▸ **What the task requires**
Return copies of the lines below that mention "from".
(Collected material)
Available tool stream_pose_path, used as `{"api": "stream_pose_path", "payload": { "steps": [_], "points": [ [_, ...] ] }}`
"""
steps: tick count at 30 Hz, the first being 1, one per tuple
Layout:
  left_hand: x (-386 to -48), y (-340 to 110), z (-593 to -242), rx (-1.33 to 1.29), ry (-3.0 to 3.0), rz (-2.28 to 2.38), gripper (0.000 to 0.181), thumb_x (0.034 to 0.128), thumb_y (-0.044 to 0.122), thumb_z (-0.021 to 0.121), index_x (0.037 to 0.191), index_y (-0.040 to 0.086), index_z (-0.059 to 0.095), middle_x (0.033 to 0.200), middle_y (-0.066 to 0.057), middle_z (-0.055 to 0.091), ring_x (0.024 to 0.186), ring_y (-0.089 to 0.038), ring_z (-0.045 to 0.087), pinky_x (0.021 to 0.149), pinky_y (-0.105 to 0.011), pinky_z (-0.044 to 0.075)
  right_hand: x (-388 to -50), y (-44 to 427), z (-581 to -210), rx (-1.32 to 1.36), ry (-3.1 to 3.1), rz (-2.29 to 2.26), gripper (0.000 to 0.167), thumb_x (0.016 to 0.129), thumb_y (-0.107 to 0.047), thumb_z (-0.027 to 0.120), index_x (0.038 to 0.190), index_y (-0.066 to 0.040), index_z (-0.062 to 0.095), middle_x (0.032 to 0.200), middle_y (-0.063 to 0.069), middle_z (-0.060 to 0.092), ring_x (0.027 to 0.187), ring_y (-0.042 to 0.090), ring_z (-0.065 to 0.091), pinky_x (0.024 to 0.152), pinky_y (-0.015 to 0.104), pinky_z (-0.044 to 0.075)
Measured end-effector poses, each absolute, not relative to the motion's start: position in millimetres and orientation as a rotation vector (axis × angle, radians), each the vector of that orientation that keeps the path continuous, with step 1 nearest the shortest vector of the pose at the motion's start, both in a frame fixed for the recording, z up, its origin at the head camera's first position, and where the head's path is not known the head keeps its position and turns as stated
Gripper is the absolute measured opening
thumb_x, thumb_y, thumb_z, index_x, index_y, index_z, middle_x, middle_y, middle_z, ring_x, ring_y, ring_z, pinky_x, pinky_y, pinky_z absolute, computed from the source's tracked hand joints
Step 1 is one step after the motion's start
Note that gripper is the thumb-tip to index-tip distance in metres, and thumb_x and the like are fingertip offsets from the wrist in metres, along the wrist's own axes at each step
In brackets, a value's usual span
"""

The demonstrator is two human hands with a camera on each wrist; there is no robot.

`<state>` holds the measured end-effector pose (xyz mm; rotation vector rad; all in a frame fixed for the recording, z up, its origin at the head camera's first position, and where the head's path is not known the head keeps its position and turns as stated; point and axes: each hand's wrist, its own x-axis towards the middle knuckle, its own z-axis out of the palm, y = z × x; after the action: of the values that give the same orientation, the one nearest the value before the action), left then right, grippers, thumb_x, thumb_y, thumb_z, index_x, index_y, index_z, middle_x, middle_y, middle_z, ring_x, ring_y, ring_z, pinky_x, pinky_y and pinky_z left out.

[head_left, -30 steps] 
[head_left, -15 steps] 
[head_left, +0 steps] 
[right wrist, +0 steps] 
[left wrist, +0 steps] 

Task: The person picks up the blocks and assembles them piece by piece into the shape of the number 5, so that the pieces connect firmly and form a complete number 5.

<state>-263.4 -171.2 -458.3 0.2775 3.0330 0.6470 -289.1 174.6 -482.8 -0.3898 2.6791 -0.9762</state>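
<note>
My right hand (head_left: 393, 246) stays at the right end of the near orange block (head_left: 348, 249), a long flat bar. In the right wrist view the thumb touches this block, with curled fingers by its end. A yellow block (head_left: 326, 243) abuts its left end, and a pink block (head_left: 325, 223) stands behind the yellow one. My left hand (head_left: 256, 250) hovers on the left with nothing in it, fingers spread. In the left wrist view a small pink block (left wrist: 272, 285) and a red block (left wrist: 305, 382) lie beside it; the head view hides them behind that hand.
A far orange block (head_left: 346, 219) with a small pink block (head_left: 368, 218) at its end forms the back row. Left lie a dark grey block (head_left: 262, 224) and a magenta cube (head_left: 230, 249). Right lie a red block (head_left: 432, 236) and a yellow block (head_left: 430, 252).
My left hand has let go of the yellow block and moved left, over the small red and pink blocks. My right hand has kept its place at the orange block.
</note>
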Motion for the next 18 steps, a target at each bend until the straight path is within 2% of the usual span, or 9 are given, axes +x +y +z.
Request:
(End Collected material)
▸ **Output of the exercise**
thumb_x, thumb_y, thumb_z, index_x, index_y, index_z, middle_x, middle_y, middle_z, ring_x, ring_y, ring_z, pinky_x, pinky_y, pinky_z absolute, computed from the source's tracked hand joints
Note that gripper is the thumb-tip to index-tip distance in metres, and thumb_x and the like are fingertip offsets from the wrist in metres, along the wrist's own axes at each step

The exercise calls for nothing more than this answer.